I wonder if someone educated in this could provide the neurological benefits of reading, outside of communication. They are numerous, are they not? Memory, neuroplasticity, focus, stress relief—I'm sure there are many other benefits too.

jdw64 - 19 minutes ago

Books have their advantages, but I don't think you necessarily need to read books—in fact, I think books can sometimes be worse. One strength of books is that their structure, starting with the table of contents, trains you in logical composition.

But books also have drawbacks:

1.If there's incorrect information at the time of writing, it becomes fixed at that point.

2.The author's worldview can become overly authoritative, and the messiness of reality is smoothed over for the sake of a neat narrative.

3.Counterexamples and recent debates are often missing.

There are also bad papers that manipulate data to get results, and books are no different. I think books are not bad for introductory maps and mental training.

If you look at programming books from about 10 years ago, they're like historical relics—hard to apply today.

In a rapidly changing world, if you only read books, you'll easily fall behind. Information is pouring in, and books are static media, slow to adapt. Training yourself to read text is important, but it doesn't have to be through books.

Books help build a mental structure of tables of contents and conceptual sequences, but I question whether that structure can only be formed through books.

And realistically, there's a lot of bad content in books too. Self-help books are full of nonsense and scams that exploit people's desire for success. But they're venerated simply because they come in the form of a 'book.'

What we should venerate is not the 'form of a book,' but the 'way of reading that builds a mental framework.'

So I question whether reading only books is really the right approach. I think of this as 'form over substance.' The core is training logical thinking—that doesn't have to come in the form of a book.

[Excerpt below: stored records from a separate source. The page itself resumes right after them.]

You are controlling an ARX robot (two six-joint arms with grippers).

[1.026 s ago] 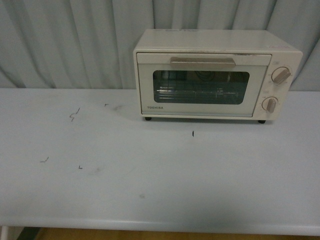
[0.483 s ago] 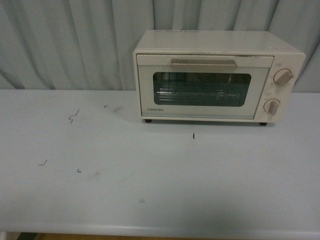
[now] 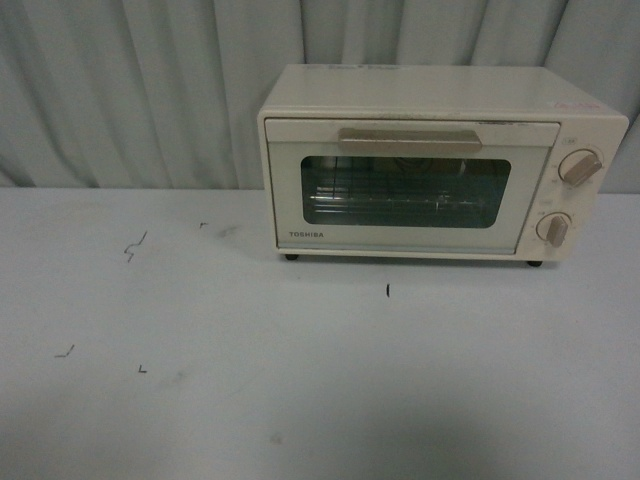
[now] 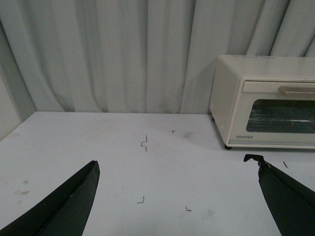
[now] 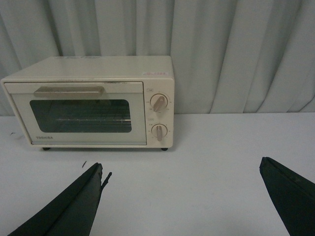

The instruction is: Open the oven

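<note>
The cream-white Toshiba oven [image 3: 440,160] stands at the back of the table, right of centre, with its glass door shut. Its beige bar handle [image 3: 408,138] runs along the door's top, and two beige knobs [image 3: 582,167] sit on its right side. A wire rack shows behind the glass. The oven also shows in the left wrist view [image 4: 266,101] and the right wrist view [image 5: 88,101]. My left gripper [image 4: 177,169] is open and empty above the table, well short of the oven. My right gripper [image 5: 181,167] is open and empty, also short of it. Neither arm shows in the front view.
The pale table [image 3: 300,380] carries small dark marks [image 3: 132,248] on its left and one short mark [image 3: 388,290] in front of the oven. A pleated grey curtain [image 3: 130,90] hangs close behind the oven.
The front view has shifted: the oven looks larger and lower in the frame, and the table's near edge has dropped out of sight. The oven door stays shut.
</note>
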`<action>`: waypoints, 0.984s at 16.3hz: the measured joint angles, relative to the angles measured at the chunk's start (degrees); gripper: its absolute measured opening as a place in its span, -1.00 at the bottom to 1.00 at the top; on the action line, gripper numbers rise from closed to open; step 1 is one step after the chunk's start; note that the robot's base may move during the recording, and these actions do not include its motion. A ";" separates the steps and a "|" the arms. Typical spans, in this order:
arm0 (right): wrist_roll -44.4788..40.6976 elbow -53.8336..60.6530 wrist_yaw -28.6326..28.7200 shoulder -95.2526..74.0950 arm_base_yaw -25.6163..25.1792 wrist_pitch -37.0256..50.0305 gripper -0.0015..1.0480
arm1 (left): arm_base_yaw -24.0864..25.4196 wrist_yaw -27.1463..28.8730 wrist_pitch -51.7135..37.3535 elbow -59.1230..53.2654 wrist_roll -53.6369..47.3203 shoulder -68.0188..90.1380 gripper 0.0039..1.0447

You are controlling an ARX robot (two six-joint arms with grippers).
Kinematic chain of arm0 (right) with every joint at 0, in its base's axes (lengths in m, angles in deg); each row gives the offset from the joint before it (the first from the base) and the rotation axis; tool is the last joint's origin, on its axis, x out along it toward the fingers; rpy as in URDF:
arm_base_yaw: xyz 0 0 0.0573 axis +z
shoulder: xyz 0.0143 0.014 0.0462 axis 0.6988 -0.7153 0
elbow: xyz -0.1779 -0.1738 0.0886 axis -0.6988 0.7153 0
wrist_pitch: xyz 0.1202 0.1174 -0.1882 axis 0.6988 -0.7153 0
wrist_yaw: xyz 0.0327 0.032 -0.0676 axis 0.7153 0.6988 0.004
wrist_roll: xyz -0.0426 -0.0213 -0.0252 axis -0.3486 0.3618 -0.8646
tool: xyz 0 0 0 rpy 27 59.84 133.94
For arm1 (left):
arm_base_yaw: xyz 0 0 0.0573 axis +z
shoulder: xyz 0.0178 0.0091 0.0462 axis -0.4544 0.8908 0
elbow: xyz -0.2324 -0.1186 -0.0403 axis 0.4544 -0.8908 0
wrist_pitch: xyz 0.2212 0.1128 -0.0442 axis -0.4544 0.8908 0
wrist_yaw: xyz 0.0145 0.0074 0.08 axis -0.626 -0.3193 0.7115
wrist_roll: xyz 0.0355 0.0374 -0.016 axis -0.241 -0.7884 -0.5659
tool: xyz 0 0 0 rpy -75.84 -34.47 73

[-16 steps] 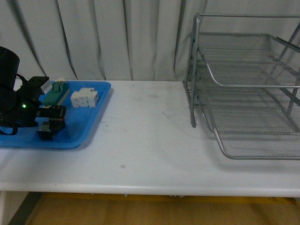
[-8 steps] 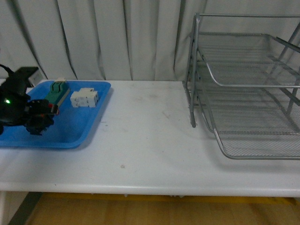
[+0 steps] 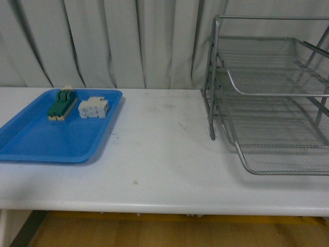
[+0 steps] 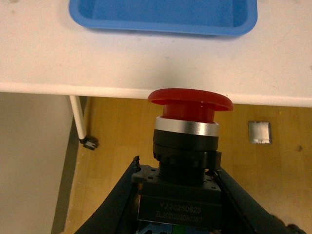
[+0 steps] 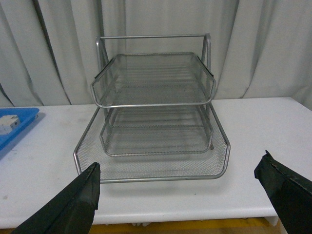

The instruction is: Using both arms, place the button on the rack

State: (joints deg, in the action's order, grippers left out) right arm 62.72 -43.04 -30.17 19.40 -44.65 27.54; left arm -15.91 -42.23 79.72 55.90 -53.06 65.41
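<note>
In the left wrist view my left gripper (image 4: 178,195) is shut on the button (image 4: 187,141): red mushroom cap, silver ring, black neck, dark blocky body between the fingers. It hangs off the table's front edge, over the wooden floor. Neither arm shows in the front view. The silver wire-mesh rack (image 3: 267,92) stands at the table's right. In the right wrist view the rack (image 5: 153,112) faces my open, empty right gripper (image 5: 178,195), whose fingers (image 5: 80,204) spread wide before the lowest tier.
A blue tray (image 3: 31,141) at the table's left holds a green-and-cream switch block (image 3: 62,102) and a white terminal block (image 3: 93,107). The tray's near end (image 4: 163,22) and the table edge show in the left wrist view.
My left arm has pulled back out of the front view, taking the button off the blue tray. The tray now holds only the two blocks.
</note>
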 joint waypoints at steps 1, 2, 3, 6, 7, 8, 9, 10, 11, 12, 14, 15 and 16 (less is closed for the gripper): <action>0.00 0.00 0.00 0.00 0.00 0.00 0.87 | -0.09 -0.07 0.15 -1.40 -0.02 -6.86 -0.31; 0.00 0.00 0.00 0.00 0.00 0.00 0.87 | -0.20 -0.15 -0.94 -0.59 -0.02 -8.50 -0.31; 0.00 0.00 0.00 0.00 0.00 -0.02 0.87 | -0.24 -0.15 -1.03 -0.11 -0.02 -8.57 -0.31; -0.02 0.00 0.09 0.00 0.00 0.02 0.87 | -0.24 -0.09 -0.35 -0.31 -0.02 -7.56 -0.31; -0.02 0.00 0.09 0.00 0.00 0.07 0.87 | -0.22 0.00 -0.50 -0.31 -0.02 -7.61 -0.31; 0.00 0.00 0.07 0.00 0.00 -0.02 0.87 | 0.02 0.28 -0.50 -0.31 -0.02 -7.61 -0.31; -0.02 0.00 0.04 0.00 0.00 -0.13 0.87 | -0.09 0.04 -0.50 -0.31 -0.02 -7.61 -0.31; -0.02 0.00 0.04 0.00 0.00 -0.02 0.87 | -0.17 0.04 -0.48 -0.31 -0.04 -7.63 -0.31; -0.02 0.00 0.04 0.00 0.00 0.09 0.87 | -0.17 0.09 -0.48 -0.31 -0.04 -7.63 -0.31; 0.00 0.00 0.04 0.00 0.00 0.04 0.87 | -0.13 0.11 -0.48 -0.31 -0.02 -7.63 -0.31; -0.02 0.00 0.04 0.00 0.00 0.02 0.87 | -0.13 0.04 -0.50 -0.31 -0.04 -7.72 -0.31; -0.02 0.00 0.04 0.00 0.00 0.02 0.87 | -0.17 0.00 -0.48 -0.31 -0.04 -7.72 -0.31; -0.02 0.00 0.04 0.00 0.00 0.02 0.87 | -0.17 0.00 -0.50 -0.31 -0.04 -7.72 -0.31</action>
State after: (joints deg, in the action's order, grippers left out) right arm 62.69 -43.04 -30.13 19.40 -44.65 27.56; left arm -16.09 -42.23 79.22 55.60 -53.11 57.69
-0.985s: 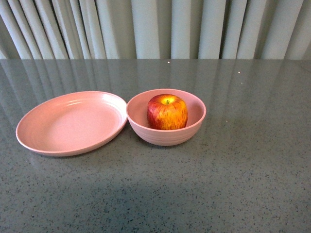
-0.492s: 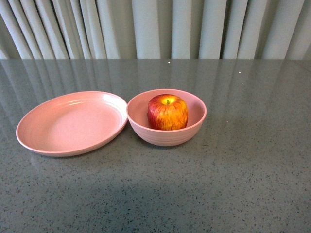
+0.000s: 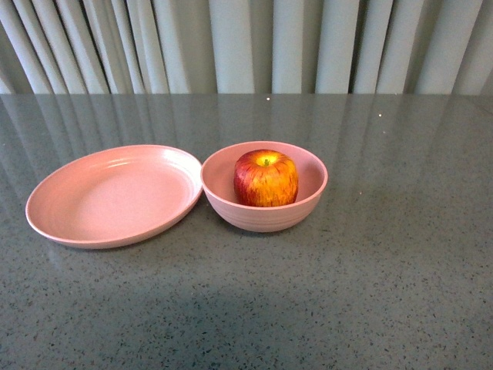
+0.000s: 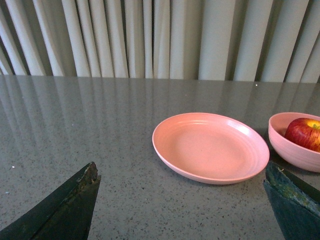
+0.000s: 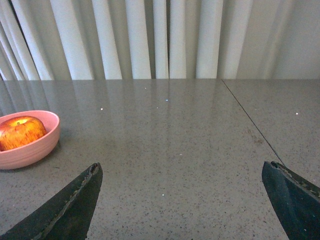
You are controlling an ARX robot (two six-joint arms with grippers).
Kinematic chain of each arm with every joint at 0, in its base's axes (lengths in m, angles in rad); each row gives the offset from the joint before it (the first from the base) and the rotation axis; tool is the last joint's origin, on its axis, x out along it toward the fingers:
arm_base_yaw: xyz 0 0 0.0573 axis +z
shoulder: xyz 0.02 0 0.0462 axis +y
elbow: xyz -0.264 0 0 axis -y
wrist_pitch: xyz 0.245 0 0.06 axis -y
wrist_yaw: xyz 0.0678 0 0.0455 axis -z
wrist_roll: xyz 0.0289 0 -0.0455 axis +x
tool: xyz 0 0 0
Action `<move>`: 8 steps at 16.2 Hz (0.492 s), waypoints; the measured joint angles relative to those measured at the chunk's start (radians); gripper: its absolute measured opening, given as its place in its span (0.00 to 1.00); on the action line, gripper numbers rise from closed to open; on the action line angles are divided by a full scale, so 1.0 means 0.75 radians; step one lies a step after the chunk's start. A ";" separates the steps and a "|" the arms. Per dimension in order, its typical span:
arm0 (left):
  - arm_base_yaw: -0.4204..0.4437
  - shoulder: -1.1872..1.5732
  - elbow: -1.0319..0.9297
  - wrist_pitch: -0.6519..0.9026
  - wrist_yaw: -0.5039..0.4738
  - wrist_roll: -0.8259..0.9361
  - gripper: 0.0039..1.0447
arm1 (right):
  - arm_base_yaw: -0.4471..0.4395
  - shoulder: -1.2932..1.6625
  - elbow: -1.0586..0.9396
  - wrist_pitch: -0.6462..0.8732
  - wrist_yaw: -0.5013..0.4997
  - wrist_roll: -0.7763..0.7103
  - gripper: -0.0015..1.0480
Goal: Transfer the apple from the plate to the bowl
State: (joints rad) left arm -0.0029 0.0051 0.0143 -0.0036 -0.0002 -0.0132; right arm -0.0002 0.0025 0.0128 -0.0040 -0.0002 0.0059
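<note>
The red apple (image 3: 266,177) with yellow streaks sits upright inside the deep pink bowl (image 3: 231,208) at the table's middle. The shallow pink plate (image 3: 108,196) lies empty just left of the bowl, its rim touching it. Neither arm shows in the front view. In the left wrist view my left gripper (image 4: 182,172) is open and empty, low over the table in front of the plate (image 4: 210,147), with the bowl (image 4: 285,147) and apple (image 4: 305,132) beyond. In the right wrist view my right gripper (image 5: 182,172) is open and empty, away from the bowl (image 5: 30,150) and apple (image 5: 20,131).
The grey speckled tabletop (image 3: 385,270) runs back to a pale pleated curtain (image 3: 246,46). A thin seam in the table (image 5: 250,120) shows in the right wrist view.
</note>
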 joint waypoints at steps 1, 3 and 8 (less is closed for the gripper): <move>0.000 0.000 0.001 0.000 0.000 0.001 0.94 | 0.000 0.000 0.000 0.000 0.000 0.000 0.94; 0.000 0.000 0.001 0.000 0.000 0.000 0.94 | 0.000 0.000 0.000 0.000 0.000 0.000 0.94; 0.000 0.000 0.001 0.000 0.000 0.001 0.94 | 0.000 0.000 0.000 0.000 0.000 0.000 0.94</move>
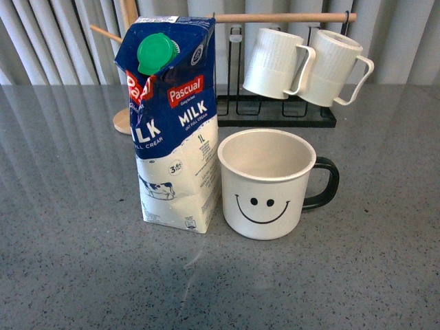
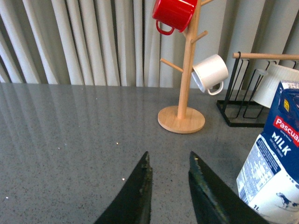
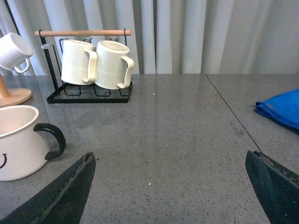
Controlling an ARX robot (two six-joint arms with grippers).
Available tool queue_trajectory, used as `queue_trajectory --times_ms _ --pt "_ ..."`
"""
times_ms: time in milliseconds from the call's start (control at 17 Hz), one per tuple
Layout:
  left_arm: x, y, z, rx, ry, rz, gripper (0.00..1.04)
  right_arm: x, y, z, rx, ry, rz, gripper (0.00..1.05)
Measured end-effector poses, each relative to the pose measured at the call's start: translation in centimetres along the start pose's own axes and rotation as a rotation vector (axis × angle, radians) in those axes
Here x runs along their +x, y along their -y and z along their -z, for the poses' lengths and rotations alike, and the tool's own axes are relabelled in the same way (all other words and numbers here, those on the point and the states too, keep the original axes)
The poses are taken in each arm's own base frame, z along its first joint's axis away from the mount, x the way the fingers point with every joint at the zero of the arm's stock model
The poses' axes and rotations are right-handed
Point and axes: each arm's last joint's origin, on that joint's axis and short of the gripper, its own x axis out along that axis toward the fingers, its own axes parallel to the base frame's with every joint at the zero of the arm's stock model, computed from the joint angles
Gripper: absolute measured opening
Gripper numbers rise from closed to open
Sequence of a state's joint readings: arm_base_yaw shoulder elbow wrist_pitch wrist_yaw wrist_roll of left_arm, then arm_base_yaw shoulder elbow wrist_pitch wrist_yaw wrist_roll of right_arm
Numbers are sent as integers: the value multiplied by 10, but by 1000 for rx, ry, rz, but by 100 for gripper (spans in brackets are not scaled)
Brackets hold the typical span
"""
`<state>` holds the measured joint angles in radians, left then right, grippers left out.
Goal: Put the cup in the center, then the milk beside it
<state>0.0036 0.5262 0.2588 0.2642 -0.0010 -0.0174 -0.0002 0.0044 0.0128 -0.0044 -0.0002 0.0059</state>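
2 items stand centred as asked: milk [image 1: 175,124] touching cup [image 1: 268,184] at its 9 o'clock; left gripper [image 2: 169,161] narrowly parted, right gripper [image 3: 170,172] wide apart, both empty.

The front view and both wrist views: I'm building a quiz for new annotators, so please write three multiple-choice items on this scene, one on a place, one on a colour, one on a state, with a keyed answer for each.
1. In the front view, where is the milk carton relative to the smiley cup?
A. left of it
B. right of it
C. behind the rack

2. What colour is the mug at the top of the wooden mug tree?
A. blue
B. red
C. green

3. How is the right gripper?
A. shut on the cup
B. shut on a cloth
C. open and empty

Answers: 1 A, the carton stands close on the cup's left. 2 B, the left wrist view shows it red. 3 C, the fingers are wide apart with bare table between them.
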Motion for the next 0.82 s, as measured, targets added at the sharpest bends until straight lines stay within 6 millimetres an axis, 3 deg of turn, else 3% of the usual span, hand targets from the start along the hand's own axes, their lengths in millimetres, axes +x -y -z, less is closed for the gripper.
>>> queue_trajectory --times_ms 176,824 --pt "-7 0 15 -1 -1 2 0 0 0 0 0 0 0 98" --pt "-27 -1 50 0 1 3 1 0 0 0 0 0 0 98"
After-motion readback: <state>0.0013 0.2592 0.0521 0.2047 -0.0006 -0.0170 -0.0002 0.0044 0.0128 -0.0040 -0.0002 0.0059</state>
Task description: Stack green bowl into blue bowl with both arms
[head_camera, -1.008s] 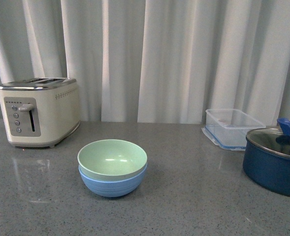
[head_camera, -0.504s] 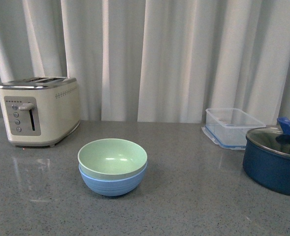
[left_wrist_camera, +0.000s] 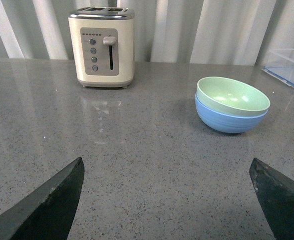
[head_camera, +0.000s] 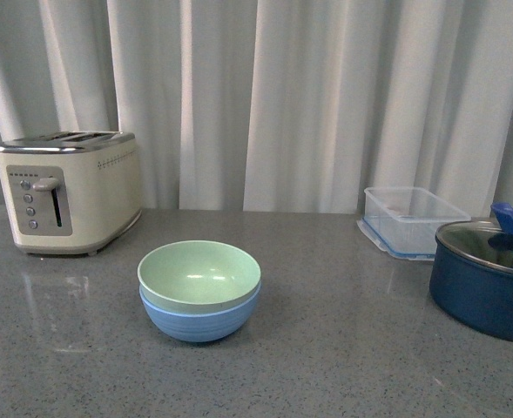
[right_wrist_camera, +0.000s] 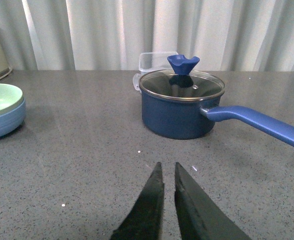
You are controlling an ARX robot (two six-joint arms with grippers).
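Two tools sit nearest you: left tool (left_wrist_camera: 166, 200) spread wide, right tool (right_wrist_camera: 169, 200) nearly clenched, both empty. Farther out mid-desk (head_camera: 343, 348), the green bowl (head_camera: 199, 275) is nested in the blue bowl (head_camera: 199, 320). Keep both clear; check it sits level.

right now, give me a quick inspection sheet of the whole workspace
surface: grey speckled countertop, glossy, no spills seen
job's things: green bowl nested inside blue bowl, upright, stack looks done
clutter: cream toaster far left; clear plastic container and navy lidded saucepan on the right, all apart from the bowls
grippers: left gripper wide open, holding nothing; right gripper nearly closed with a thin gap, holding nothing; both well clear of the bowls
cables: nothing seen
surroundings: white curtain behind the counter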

I sometimes think it's worth recalling what Socrates said in Plato's Phaedrus: 'Writing is not a remedy for memory, but a means of making it external, leading to forgetfulness.

Once you write something down, you no longer try to remember it within yourself. You come to trust the external symbols.

Writing doesn't give people true wisdom—it only gives them the appearance of wisdom. What matters is not what's written in a book, but what knowledge you internalize. I don't understand the obsession with the form itself.

sph - 2 hours ago

> Optimists once believed that universal literacy was inevitable. Now it seems that the age of reading might be a short anomaly in human history.

What dreadful hyperbole. If reading is in decline, it’s just that we are in a crisis of widespread ignorance and broken education system, but good luck navigating through life without knowing how to read.

The anomaly might in fact be that we are regressing in human general intelligence compared to the rest of history.

lanfeust6 - 35 minutes ago

I read more than ever, but Substack is taking a sizable share of the pie whereas lit and non-fiction is now my late evening. I don't do the audiobook thing, though I understand that has become increasingly popular yet not really given much credence.

Desire might be theoretically limitless, but time and attention is not. Time I spend reading is time I'm not consuming endless short-form videos. People have gotten hooked on phones and the medium dictates what they consume.

There could be boom and bust cycles for this. Trends lose lustre and people are always looking for ways to signal status/competence. It's probably why "booktok" is a thing.

expedition32 - 20 minutes ago

Oh well we had a good run of 5000 years! See you on the next planet.

dominotw - 16 minutes ago

i got xelink ereader few months ago and i've been reading a ton more. i have all sorts of kindle but i stopped reading but xelink attached to my phone got me back.

I would love a phone where this is a standard feature. dont care about fancy cameras and stuff.

tangenter - 31 minutes ago

I’ve flagged the article and I would suggest others do the same. The Atlantic never posts things that satisfy the hacker spirit in any way. It is almost always puffery and melodrama meant to attract clicks and views, but the subject matter itself is trite and not worth discussing on a hacker forum.